The PCDH19 gene is an important gene contributing to brain function. Genetic changes (called pathogenic variants or mutations) in the PCDH19 gene cause disease. This predominantly occurs in girls and the characteristic feature of this disease is seizures occurring in clusters, hence the name PCDH19 Clustering Epilepsy (CE). Some girls (20%) with a PCDH19 pathogenic variant have no clinical features. Affected females with pathogenic variants vary in the severity of their illness, ranging from mild epilepsy, to mild epilepsy with learning difficulties to a severe treatment-resistant epilepsy accompanied by intellectual disability and mental health disorders, such as autism spectrum disorder and behavioural problems. How much this condition affects an individual varies significantly, even amongst individuals in the same family with the same pathogenic variant.

The first symptoms are usually epileptic seizures that often begin in the first year of life, but may begin up to 3 years of age. The seizures come in clusters, that is, many seizures occur over several days followed by periods of time (up to months) without seizures. Girls may have slow development and behavioural problems, and sometimes lose their skills. The more severely affected will develop an intellectual disability, ranging from mild to profound. Individuals with CE are otherwise healthy, with normal functioning of the rest of their bodies.

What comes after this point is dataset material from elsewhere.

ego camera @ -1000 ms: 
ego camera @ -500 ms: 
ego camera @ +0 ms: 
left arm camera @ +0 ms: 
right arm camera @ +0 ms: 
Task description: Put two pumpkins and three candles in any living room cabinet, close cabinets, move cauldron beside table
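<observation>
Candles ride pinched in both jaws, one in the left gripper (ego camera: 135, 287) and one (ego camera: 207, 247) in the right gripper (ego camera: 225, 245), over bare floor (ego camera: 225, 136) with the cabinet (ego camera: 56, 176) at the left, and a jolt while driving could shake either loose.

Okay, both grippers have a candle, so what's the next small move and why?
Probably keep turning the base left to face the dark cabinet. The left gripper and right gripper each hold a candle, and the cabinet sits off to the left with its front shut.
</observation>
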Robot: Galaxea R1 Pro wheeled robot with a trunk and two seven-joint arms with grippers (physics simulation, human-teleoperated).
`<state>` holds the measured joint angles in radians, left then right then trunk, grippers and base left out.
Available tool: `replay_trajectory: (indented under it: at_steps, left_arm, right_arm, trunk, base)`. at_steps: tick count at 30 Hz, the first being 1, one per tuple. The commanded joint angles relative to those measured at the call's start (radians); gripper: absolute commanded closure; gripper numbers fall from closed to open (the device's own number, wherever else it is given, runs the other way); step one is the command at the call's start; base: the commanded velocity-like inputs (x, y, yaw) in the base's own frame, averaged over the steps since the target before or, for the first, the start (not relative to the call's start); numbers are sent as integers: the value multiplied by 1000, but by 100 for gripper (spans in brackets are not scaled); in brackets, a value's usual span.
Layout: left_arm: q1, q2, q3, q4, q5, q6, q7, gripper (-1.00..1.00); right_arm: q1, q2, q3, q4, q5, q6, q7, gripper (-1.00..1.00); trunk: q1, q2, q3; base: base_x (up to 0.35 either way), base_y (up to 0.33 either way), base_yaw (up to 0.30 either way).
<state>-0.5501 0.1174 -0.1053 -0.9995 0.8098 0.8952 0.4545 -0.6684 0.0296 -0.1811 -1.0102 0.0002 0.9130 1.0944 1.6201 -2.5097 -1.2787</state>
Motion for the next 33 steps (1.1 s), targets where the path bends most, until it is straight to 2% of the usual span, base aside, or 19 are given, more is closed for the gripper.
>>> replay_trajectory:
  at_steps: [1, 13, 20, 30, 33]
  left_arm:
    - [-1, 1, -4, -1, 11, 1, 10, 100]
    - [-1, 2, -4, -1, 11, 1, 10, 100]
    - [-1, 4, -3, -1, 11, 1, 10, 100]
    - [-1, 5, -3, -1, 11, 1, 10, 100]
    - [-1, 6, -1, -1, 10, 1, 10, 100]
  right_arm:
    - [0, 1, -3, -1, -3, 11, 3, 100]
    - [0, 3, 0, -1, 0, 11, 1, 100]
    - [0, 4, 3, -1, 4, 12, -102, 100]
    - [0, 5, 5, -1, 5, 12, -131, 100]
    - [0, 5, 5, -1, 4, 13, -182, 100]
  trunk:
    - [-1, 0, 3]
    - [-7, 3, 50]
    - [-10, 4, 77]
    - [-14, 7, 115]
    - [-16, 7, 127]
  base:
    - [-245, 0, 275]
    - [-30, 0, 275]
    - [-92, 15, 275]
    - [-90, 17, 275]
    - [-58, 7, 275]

The PCDH19 gene lies on the X-chromosome, which is one of the sex chromosomes. Males have a single X-chromosome and a Y chromosome, while females have two X chromosomes. CE can be passed down (inherited) within a family or found in an individual with no family history of the disorder. Females with a pathogenic variant have a high likelihood of being affected, but males with the pathogenic variant typically do not have seizures and have normal intelligence.

Only a small number of males have been reported who are affected by PCDH19 pathogenic variants. This is due to a situation called ‘somatic mosaicism’, where the affected males have a mixture of normal and abnormal copies of the PCDH19 gene in their brains.

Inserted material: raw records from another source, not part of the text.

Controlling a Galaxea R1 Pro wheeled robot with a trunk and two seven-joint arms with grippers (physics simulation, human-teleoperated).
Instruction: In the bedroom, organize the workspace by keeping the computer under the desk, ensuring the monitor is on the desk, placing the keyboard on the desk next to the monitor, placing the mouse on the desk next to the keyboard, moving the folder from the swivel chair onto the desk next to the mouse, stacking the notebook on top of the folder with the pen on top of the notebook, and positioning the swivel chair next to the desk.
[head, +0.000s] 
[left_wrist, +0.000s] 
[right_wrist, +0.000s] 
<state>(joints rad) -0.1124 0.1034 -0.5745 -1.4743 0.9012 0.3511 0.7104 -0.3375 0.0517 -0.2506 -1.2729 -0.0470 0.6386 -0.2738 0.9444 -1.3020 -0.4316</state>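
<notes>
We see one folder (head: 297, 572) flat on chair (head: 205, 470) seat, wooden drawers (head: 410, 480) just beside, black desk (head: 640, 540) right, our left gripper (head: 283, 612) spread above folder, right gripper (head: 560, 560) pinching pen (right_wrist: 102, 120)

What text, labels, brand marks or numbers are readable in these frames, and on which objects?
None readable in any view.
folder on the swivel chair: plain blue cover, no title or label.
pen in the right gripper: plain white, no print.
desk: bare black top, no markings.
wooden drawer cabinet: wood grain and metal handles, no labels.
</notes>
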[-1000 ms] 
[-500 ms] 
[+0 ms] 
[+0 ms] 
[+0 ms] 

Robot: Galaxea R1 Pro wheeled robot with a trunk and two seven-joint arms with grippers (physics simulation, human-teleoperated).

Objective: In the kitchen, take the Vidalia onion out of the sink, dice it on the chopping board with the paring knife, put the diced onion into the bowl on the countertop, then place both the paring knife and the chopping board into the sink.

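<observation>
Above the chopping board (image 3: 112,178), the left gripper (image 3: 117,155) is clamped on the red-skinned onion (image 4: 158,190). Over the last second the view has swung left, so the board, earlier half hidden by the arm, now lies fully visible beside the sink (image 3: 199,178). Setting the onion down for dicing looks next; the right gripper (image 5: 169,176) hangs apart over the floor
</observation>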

Pathogenic variants in PCDH19 are a common genetic cause of epilepsy. As the gene was only identified in 2008, we are rapidly learning about this condition as more people are being diagnosed. 

It is crucial that we capture as many individuals as possible with PCDH19 pathogenic variants (including those not reported in the medical literature). This includes females as well as males, so we can build a more comprehensive understanding of this condition.